_Exercise description_.
Your answer must be the lines from the one containing "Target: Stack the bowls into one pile" through the last line of the records below, copied exactly, with the pictures left out.
==== Listed records ====
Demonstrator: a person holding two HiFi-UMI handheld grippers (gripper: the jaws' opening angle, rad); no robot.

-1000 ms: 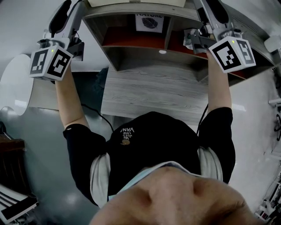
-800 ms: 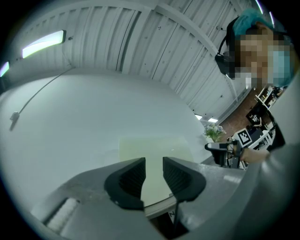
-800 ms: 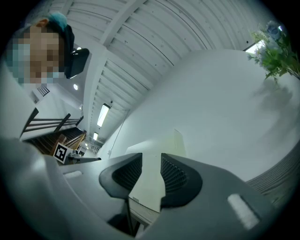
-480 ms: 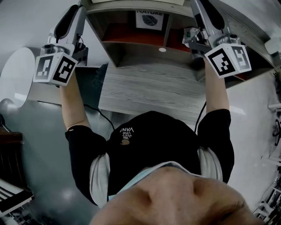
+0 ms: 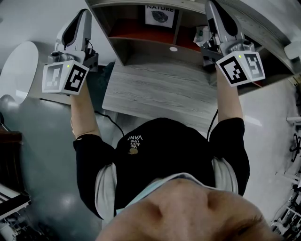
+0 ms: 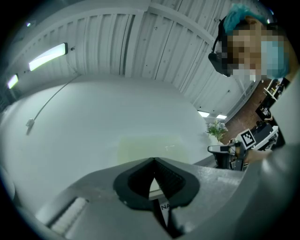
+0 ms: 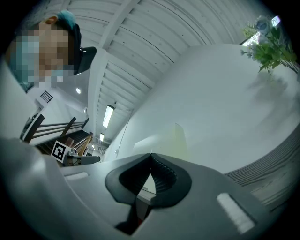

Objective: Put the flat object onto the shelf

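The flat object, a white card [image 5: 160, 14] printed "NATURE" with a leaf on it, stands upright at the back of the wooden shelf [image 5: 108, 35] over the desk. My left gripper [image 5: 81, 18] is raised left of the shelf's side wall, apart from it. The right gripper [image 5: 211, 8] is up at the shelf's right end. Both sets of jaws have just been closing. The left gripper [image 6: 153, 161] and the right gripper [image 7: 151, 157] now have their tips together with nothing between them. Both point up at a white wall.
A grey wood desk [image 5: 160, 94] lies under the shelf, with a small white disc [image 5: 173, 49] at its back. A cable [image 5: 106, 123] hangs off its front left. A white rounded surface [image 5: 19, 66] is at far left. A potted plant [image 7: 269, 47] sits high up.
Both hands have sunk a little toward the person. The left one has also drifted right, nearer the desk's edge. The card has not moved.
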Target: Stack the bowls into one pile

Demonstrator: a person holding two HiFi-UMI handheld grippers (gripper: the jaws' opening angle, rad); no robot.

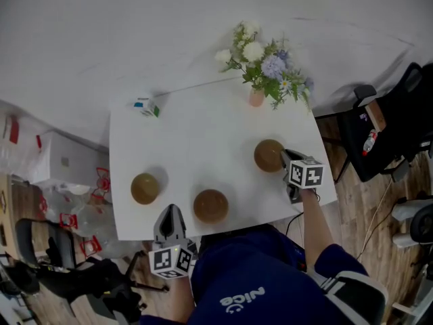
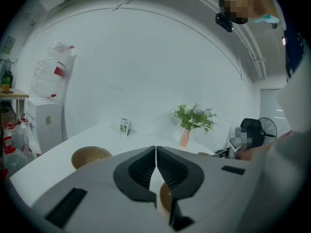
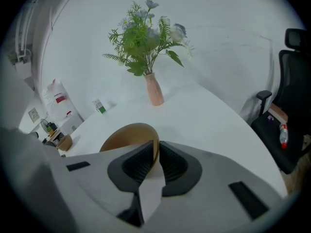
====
_Task output_.
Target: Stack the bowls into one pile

Demonstrator: a person holding two HiFi-UMI handheld grippers (gripper: the jaws' opening angle, rad); no robot.

This output is finished.